Their web browser has so many tool bars there are only a few inches at the bottom of the screen to view web content. 
They just have wireless devices.


----------



## urnote96 (Jun 22, 2004)

get a laptop with WINDOWS XP..... i have a little acer aspire one its small and compact


----------



## Soulweeper (Jan 10, 2005)

As far as the laptop/netbook........the ASUS having an SSD is a little something to consider for sure, since it will be in and out of a truck every day.
I'm trying to keep the cost down as much as possible, without sacrificing too much, so I might go with this
http://www.amazon.com/gp/product/B0071N3AYC/ref=ox_sc_act_title_5?ie=UTF8&m=ATVPDKIKX0DER
as opposed to this
http://www.amazon.com/gp/product/B00...A190GGUJ1L21DJ
because it's a little cheaper, and will still meet my needs, as far as I can tell.
But, I'm definitely considering this too
http://www.amazon.com/gp/product/B007X0ASZM/ref=ox_sc_act_title_1?ie=UTF8&m=ATVPDKIKX0DER
just because that's a good price right now for a full sized laptop, and to be honest, the bigger screen wouldn't hurt.
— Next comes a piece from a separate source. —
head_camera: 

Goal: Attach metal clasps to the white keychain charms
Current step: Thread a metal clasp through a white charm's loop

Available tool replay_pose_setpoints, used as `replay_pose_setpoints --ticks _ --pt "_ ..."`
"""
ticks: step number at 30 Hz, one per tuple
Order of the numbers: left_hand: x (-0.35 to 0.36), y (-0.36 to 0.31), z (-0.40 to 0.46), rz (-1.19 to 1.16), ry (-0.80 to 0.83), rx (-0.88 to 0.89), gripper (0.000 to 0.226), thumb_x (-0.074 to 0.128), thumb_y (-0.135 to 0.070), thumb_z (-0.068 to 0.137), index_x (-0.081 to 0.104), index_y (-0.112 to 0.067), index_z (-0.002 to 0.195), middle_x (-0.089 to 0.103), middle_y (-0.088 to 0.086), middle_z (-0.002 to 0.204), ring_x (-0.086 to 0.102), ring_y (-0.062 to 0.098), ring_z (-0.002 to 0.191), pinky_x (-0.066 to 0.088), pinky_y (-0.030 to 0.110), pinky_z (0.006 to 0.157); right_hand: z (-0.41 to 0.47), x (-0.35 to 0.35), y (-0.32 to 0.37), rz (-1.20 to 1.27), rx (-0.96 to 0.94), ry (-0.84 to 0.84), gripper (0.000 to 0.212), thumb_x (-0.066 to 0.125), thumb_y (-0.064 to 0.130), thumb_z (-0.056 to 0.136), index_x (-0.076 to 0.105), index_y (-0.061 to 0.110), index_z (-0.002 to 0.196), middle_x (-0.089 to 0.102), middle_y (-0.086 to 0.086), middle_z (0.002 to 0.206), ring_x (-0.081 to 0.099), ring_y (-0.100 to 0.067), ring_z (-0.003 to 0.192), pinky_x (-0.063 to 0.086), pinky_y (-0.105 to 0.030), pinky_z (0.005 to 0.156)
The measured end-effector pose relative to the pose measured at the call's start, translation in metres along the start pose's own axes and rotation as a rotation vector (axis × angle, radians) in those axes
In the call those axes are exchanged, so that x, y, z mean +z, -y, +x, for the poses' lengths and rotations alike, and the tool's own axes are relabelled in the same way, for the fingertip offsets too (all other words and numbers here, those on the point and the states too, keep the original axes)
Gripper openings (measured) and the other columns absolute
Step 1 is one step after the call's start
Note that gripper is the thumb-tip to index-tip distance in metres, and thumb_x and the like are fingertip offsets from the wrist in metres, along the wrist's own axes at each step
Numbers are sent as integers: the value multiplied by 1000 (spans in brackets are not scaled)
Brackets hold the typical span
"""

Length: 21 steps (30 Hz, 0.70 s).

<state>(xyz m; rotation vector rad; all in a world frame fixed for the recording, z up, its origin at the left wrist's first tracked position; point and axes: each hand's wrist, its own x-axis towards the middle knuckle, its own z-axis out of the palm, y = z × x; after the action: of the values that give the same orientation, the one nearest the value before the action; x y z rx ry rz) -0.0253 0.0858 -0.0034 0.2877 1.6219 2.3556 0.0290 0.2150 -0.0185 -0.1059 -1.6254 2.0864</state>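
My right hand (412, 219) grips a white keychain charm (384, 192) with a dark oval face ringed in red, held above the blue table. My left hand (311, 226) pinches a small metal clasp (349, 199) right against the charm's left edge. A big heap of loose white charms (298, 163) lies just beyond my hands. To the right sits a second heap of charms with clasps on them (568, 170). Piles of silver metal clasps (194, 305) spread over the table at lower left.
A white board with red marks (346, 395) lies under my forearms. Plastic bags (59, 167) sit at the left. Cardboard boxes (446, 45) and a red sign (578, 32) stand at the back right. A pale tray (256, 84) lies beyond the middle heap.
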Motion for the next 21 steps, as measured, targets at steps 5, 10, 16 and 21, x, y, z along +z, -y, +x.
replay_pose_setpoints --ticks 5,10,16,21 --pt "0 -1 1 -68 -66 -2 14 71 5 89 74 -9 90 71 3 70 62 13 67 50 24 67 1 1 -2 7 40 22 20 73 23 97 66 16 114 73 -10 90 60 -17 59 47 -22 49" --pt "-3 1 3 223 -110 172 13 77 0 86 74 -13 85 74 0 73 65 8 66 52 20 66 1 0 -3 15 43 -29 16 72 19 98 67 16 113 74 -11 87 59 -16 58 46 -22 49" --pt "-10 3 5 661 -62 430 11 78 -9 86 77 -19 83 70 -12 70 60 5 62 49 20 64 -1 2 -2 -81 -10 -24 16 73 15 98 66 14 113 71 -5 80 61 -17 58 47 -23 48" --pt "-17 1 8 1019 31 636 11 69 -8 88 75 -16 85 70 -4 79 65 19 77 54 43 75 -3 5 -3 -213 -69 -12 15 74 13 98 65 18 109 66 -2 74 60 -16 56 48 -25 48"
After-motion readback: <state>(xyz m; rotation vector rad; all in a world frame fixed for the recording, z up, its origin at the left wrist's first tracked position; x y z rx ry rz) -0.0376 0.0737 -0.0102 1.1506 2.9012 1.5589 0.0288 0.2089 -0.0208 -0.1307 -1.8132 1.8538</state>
I saw it in a Newegg email first, and knew Amazon would adjust their price the same day, which they did.


----------



## Soulweeper (Jan 10, 2005)

Well, maybe now I'll choose between the ASUS I listed above, Acer, or possibly a Dell
http://www.amazon.com/gp/product/B007Z92SS6/ref=ox_sc_act_title_1?ie=UTF8&m=ATVPDKIKX0DER
http://www.newegg.com/Product/Produ...ction-_-cables-_-na-_-na&Item=N82E16834200483

as the full size ASUS is 10-13 days out on shipping at the moment. Must have sold out....it was in stock earlier. I still like the idea the idea of a full size screen, especially for $329. My reading vision isn't all that great, so the bigger screen helps a little. Not a deal breaker though.


----------